INPUT DATA:
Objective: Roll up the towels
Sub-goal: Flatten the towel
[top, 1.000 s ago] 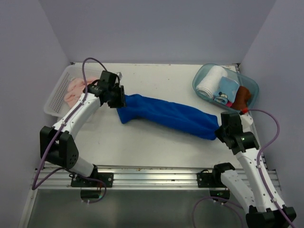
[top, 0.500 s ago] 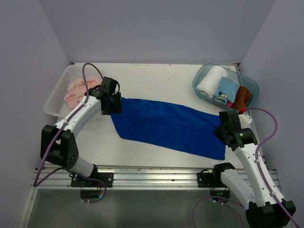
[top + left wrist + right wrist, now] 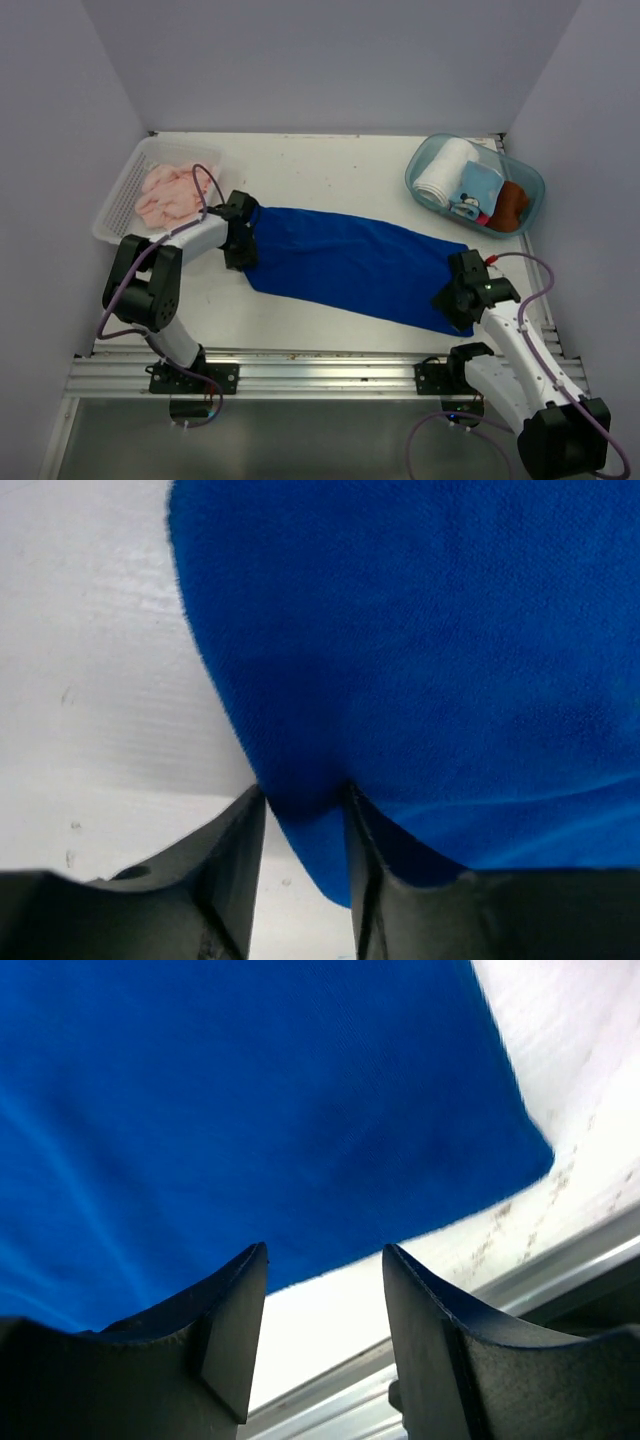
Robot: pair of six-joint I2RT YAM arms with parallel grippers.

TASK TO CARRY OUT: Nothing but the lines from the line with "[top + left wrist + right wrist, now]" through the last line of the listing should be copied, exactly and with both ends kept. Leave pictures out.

EXPECTED ANSWER:
[top + left wrist + right wrist, now] 
Robot: pair of six-joint I2RT YAM arms with parallel grippers.

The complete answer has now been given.